Chinese electric vehicle leader BYD has been embroiled in a labor dispute in Brazil this month, first being listed on the Brazilian “blacklist of labor abuse” and then quickly removed from the list. The Director of the Brazilian Labor Inspectorate was subsequently dismissed, sparking widespread attention to the series of events.
According to Nikkei Asia’s report on Wednesday, the scandal surrounding BYD in Brazil traces back to December 2024. Brazilian media reported at that time that the Bahia State Public Labor Prosecutor’s Office and other institutions conducted a surprise inspection at the BYD factory construction site in the northeastern city of Camacari, “rescuing” 163 Chinese workers.
The investigation at the time revealed “serious infrastructure and hygiene issues” at the BYD factory construction site, including insufficient beds, poor toilet conditions, improper food handling, and allegations of forced labor such as mandatory deposits, surrendering of passports, and some wages being withheld.
Byd then stated that the company has “zero tolerance” for human rights violations and announced the termination of cooperation with the contractor Jinjiang Construction Brazil.
After several delays, the construction of the BYD factory in Camacari was finally completed. Brazilian President Luiz Inacio Lula da Silva attended the factory’s opening ceremony in October 2025.
In December 2025, BYD and two contractors reached a settlement with the Bahia State Labor Prosecutor’s Office for 40 million Reais (about 8 million USD), half of which was allocated for compensating affected workers.
However, the saga continued. On April 6, 2026, BYD was once again included in Brazil’s “dirty list” – a list that identifies companies putting workers in situations akin to slave labor, established during Lula’s first term in 2003, updated every six months, with names listed for two years.
Less than a week later, a local court temporarily removed BYD from the list pending the final ruling as it was deemed that BYD was not the direct employer of the workers in question. Subsequently, Labor Inspection Chief Luiz Felipe Brandao de Mello was dismissed by the Labor Department for “improper administrative conduct.”
Mario Diniz, Vice President of the Bahia Labor Inspectorate Workers Union Safiteba, indicated in an interview with Nikkei Asia that the dismissal of the Labor Inspectorate Chief appeared to be retaliatory, occurring shortly after BYD was blacklisted.
He also highlighted that this event represented a peak in the Labor Minister’s interventions in labor inspections, something unprecedented since Brazil’s redemocratization in the 1980s.
The controversy surrounding the dismissal of Labor Inspectorate Chief de Mello arose from his alleged defiance of Labor Minister Marinho’s instruction to remove BYD from the labor blacklist.
Marinho denied the allegations of interference when responding to the controversy.

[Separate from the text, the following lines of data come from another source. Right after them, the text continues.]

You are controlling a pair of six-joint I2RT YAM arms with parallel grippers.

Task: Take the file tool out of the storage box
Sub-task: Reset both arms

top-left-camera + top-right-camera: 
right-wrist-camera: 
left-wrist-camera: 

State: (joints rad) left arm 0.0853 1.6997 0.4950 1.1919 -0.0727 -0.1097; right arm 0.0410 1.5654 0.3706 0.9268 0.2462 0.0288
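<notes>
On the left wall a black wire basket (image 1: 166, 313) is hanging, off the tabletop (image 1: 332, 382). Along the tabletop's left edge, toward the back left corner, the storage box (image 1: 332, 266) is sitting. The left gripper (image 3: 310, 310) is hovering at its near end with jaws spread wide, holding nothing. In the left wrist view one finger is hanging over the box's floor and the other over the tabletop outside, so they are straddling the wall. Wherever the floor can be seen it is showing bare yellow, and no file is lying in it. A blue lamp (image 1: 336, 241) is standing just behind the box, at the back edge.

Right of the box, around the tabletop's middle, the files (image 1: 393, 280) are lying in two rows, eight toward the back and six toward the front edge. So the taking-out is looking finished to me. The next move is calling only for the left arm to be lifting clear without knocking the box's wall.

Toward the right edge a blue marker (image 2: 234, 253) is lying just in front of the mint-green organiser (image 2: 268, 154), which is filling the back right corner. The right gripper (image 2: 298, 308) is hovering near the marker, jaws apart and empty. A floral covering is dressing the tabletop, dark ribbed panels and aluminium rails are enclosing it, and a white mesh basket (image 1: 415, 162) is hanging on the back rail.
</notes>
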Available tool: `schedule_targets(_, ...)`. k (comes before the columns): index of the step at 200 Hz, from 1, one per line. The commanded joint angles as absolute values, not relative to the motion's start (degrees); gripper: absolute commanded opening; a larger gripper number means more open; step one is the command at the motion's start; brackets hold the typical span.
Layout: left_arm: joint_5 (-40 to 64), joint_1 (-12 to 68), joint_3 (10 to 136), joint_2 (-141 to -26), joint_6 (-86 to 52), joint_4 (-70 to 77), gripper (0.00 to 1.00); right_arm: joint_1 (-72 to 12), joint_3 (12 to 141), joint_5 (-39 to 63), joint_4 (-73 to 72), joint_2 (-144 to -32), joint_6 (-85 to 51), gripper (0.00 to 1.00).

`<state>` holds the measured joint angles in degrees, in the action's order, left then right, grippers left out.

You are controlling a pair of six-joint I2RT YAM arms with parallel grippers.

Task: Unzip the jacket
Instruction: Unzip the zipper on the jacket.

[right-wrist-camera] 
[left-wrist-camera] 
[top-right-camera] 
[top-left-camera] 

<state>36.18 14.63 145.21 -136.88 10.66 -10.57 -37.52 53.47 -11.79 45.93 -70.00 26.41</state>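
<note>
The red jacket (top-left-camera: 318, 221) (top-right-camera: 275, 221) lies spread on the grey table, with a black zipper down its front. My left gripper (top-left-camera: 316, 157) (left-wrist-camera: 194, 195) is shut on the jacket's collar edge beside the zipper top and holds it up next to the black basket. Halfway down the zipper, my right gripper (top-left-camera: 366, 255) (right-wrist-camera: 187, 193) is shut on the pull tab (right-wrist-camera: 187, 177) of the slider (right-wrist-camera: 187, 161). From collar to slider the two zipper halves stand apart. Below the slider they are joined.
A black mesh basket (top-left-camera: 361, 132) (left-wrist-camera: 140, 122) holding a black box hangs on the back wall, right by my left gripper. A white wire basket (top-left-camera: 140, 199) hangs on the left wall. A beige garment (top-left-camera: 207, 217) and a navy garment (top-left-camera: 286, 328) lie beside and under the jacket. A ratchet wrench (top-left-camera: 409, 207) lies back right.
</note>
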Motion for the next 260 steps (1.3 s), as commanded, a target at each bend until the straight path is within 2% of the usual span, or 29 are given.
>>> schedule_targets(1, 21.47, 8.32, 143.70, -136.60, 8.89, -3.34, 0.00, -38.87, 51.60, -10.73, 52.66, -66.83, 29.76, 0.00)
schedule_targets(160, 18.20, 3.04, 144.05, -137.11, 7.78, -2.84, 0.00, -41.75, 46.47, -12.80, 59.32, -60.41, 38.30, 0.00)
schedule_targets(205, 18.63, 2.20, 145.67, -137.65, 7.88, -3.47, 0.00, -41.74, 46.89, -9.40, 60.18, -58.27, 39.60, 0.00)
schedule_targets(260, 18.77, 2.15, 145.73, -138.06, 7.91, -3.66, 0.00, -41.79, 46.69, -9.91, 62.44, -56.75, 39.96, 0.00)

Mauricio Santoro, a professor of international relations at the State University of Rio de Janeiro, commented that BYD’s Brazilian factory has garnered “strong support from important political figures in Brazil,” even hiring several former ministers, senators, and mayors, a practice uncommon among other Chinese companies investing in Brazil.
He pointed out that this incident revealed the contradictory attitude of the Lula government towards China, viewing Beijing as an important partner to counter Trump’s influence in the Western Hemisphere while largely ignoring China’s “authoritarian political system, systematic human rights violations, and labor abuse issues.”
For BYD, overseas expansion represents a key strategy to address challenges in the domestic market. In 2025, BYD’s overseas automotive business revenue nearly doubled to 191.3 billion yuan (approximately 28 billion USD), while domestic revenue declined by 11.7%.
The company has identified Latin America as a key market in its latest annual report, with the Brazilian factory being BYD’s first manufacturing base in Latin America, achieving the start of production in just 15 months from groundbreaking to the first car off the line.